*** DATASET EXCERPT Section Begins ***
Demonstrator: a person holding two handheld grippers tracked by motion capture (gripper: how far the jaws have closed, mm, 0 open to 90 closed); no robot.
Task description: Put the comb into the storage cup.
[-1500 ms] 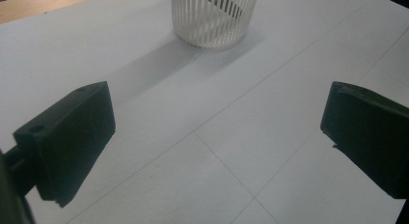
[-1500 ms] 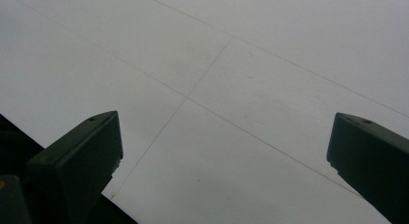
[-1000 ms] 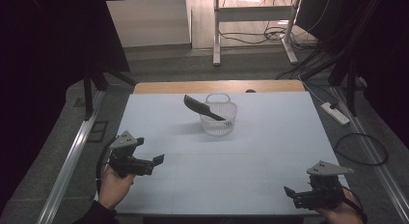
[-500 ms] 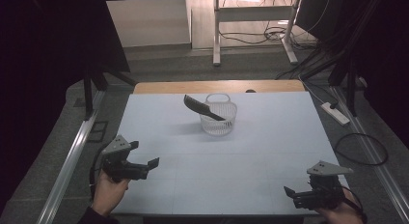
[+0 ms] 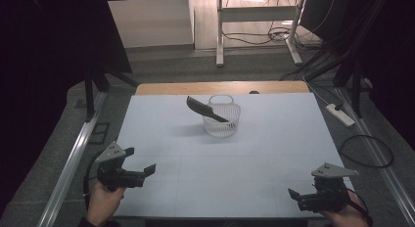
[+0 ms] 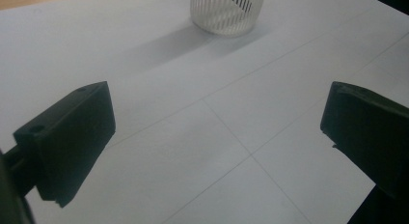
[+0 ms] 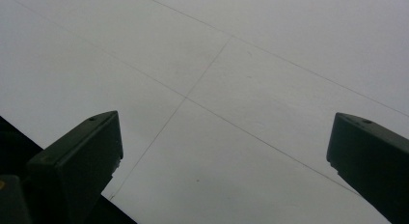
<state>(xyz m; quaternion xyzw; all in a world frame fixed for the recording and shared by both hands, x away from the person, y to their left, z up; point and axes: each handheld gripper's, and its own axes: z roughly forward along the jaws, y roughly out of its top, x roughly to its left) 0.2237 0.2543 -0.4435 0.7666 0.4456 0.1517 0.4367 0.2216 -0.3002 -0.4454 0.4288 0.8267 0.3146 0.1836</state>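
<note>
A dark plastic comb [image 5: 206,109] lies tilted across the rim of a small white slatted plastic basket [image 5: 222,122], its handle end down inside the basket and its toothed end jutting up and out to the left, past the rim. The basket stands near the far middle of the white bench [image 5: 254,163], well apart from both tools.

The left tool [image 5: 139,170] hangs low over the near left of the bench with its jaws spread wide and nothing between them; the left gripper view looks along them toward the basket's base [image 6: 227,11]. The right tool [image 5: 293,195] sits at the near right corner, likewise released and empty, and its own view looks down on bare bench [image 7: 231,89].

The comb looks light, thin and stiff, with smooth faces that could slip in a weak pinch (the teeth are probably the one part that might bend or snag on the slats). The solid spine of the overhanging end seems the best hold, pinched across its flat faces. The basket also looks light and likely to tip or slide, so bracing its rim may help.
</note>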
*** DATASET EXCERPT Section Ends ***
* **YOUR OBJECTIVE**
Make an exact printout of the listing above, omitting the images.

* **OUTPUT FOR THIS TASK**
Demonstrator: a person holding two handheld grippers tracked by motion capture (gripper: how far the jaws have closed, mm, 0 open to 90 closed); no robot.
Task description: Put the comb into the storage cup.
[-1500 ms] 
[-1500 ms] 
[-1000 ms] 
[-500 ms] 
[+0 ms] 
[+0 ms] 
[+0 ms] 
<state>(xyz m; quaternion xyzw; all in a world frame fixed for the recording and shared by both hands, x away from the person, y to their left, z up; point and axes: each handheld gripper's, and its own axes: z roughly forward along the jaws, y roughly out of its top, x roughly to its left) 0.2237 0.2543 -0.4435 0.7666 0.4456 0.1517 0.4367 0.2216 -0.3002 -0.4454 0.4288 0.8267 0.3146 0.1836</state>
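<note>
A dark plastic comb [image 5: 206,109] lies tilted across the rim of a small white slatted plastic basket [image 5: 222,122], its handle end down inside the basket and its toothed end jutting up and out to the left, past the rim. The basket stands near the far middle of the white bench [image 5: 254,163], well apart from both tools.

The left tool [image 5: 139,170] hangs low over the near left of the bench with its jaws spread wide and nothing between them; the left gripper view looks along them toward the basket's base [image 6: 227,11]. The right tool [image 5: 293,195] sits at the near right corner, likewise released and empty, and its own view looks down on bare bench [image 7: 231,89].

The comb looks light, thin and stiff, with smooth faces that could slip in a weak pinch (the teeth are probably the one part that might bend or snag on the slats). The solid spine of the overhanging end seems the best hold, pinched across its flat faces. The basket also looks light and likely to tip or slide, so bracing its rim may help.
</note>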

There is no additional output for this exercise.